Work order:
From the data below, return the exact lines starting at the line containing "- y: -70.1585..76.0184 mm" and ending at the line containing "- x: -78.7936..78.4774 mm", both included, and nothing else.

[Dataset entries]
▬▬▬▬▬▬

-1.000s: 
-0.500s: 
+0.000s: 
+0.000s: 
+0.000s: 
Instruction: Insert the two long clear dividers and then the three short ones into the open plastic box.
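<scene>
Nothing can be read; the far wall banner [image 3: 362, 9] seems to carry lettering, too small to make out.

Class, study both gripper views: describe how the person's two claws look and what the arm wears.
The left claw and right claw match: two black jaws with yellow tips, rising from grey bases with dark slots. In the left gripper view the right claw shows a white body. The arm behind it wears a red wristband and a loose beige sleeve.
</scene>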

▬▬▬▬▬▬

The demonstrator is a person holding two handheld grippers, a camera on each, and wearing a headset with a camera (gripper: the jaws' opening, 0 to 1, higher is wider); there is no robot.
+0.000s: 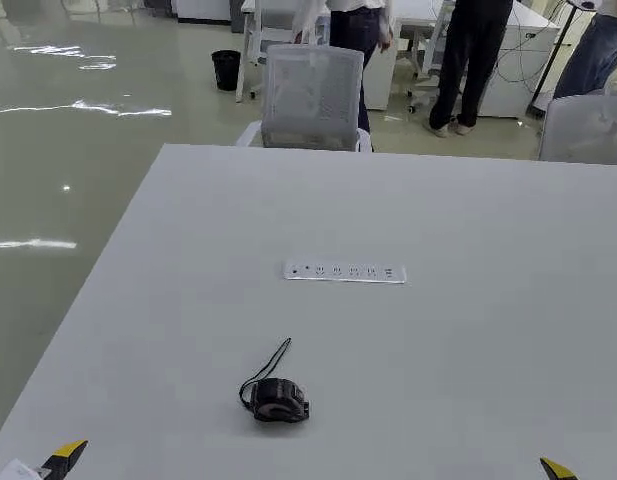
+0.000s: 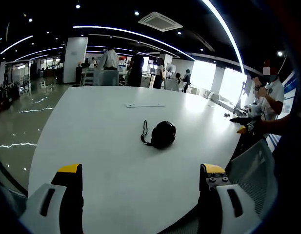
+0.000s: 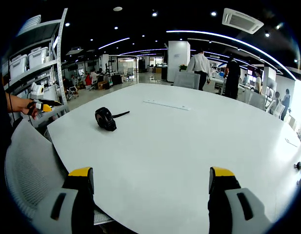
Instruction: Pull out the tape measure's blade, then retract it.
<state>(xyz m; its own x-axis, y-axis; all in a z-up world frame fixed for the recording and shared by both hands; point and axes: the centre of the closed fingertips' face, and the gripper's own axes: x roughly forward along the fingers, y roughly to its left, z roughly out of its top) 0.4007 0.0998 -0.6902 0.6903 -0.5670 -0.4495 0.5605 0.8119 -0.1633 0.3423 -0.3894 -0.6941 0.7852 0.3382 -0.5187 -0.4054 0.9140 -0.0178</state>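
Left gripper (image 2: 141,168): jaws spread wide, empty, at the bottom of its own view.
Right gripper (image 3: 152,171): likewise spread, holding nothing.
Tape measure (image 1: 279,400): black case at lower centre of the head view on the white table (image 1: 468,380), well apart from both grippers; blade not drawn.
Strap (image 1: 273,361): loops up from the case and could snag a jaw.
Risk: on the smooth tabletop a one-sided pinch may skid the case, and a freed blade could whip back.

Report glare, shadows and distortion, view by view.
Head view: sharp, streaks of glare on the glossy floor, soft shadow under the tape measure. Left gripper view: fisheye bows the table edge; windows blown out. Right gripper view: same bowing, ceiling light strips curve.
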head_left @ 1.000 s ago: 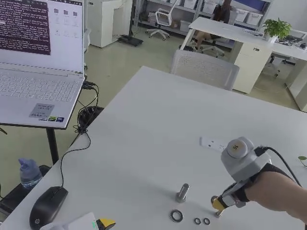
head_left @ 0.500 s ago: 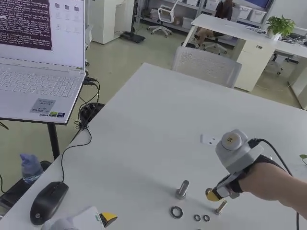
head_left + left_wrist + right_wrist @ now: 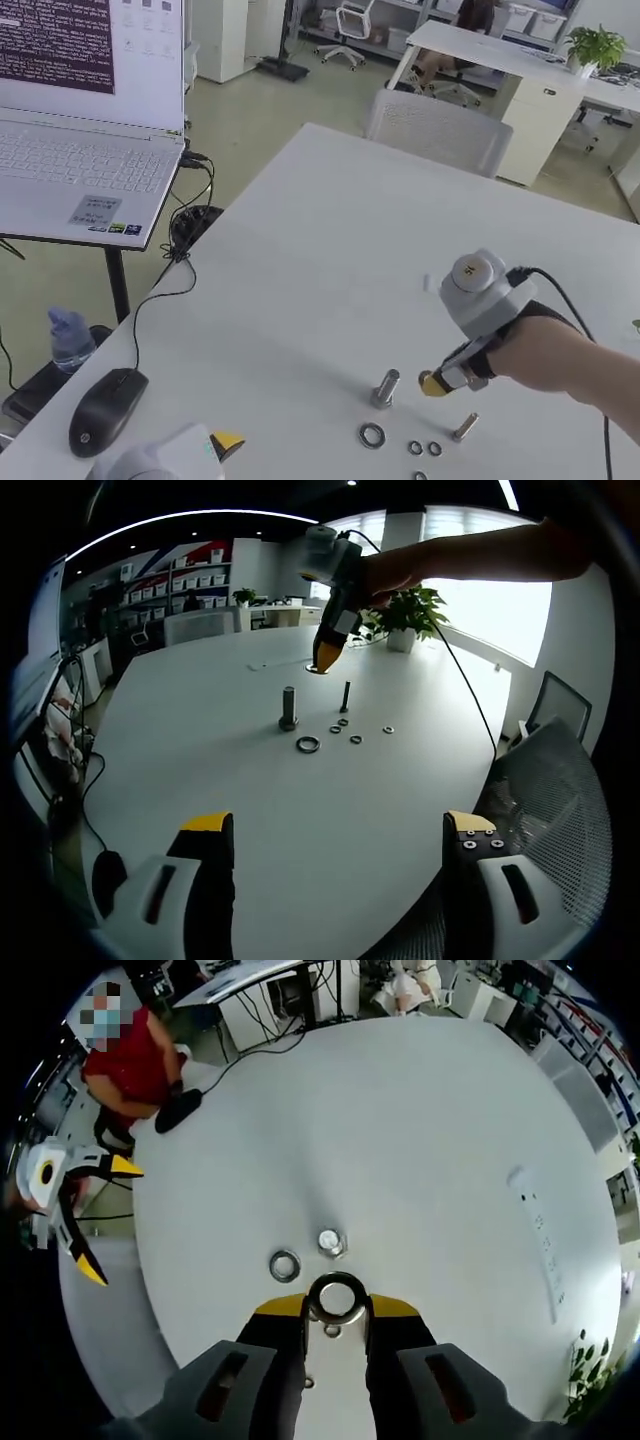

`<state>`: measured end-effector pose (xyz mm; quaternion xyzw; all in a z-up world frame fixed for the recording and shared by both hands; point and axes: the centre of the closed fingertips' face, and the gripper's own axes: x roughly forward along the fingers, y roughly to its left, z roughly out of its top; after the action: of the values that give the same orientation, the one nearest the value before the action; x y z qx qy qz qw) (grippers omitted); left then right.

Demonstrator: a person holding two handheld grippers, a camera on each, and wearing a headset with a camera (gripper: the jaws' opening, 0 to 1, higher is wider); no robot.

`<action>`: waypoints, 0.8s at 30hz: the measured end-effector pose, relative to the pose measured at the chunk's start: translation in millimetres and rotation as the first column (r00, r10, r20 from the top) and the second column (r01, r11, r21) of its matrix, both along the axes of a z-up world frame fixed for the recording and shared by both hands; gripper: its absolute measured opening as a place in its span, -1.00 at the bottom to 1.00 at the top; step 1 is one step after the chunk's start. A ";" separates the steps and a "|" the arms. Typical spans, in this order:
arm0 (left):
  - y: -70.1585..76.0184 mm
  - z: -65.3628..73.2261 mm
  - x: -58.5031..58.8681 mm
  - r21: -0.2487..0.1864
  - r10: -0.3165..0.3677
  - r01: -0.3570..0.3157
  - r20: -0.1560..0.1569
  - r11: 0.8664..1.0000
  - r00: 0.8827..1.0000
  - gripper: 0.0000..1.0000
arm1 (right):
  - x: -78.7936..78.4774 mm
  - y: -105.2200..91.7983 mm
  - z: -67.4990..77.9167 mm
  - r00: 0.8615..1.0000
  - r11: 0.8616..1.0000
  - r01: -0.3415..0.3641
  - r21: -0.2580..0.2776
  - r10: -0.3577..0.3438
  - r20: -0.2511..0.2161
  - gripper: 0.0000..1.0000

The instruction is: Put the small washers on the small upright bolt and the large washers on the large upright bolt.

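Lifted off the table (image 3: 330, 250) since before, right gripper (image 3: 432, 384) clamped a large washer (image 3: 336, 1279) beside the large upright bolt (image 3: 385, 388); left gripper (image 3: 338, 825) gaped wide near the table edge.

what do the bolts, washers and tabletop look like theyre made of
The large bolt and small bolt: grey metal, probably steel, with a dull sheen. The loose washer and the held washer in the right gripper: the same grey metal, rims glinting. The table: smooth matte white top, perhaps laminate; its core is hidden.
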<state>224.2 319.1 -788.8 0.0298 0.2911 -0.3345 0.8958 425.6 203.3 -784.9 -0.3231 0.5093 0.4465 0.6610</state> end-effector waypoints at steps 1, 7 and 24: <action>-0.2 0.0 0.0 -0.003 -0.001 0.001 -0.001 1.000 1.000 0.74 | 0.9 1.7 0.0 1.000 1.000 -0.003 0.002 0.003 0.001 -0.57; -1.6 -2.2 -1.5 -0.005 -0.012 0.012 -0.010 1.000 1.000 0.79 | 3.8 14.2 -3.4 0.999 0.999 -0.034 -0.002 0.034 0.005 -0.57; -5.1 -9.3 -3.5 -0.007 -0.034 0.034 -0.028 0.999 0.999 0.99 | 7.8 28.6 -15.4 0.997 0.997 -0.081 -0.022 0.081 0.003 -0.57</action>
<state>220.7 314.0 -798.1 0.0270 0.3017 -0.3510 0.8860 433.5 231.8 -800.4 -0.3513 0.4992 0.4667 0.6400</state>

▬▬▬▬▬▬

Written solution:
  - y: -70.1585..76.0184 mm
  - z: -65.3628..73.2261 mm
  - x: -58.5031..58.8681 mm
  - r21: -0.2487..0.1864
  - r10: -0.3165..0.3677
  - r01: -0.3570..0.3157
  - r20: -0.1560..0.1569
  - r11: 0.8664..1.0000
  - r00: 0.8827..1.0000
  - gripper: 0.0000..1.0000
arm1 (right):
  - x: -78.7936..78.4774 mm

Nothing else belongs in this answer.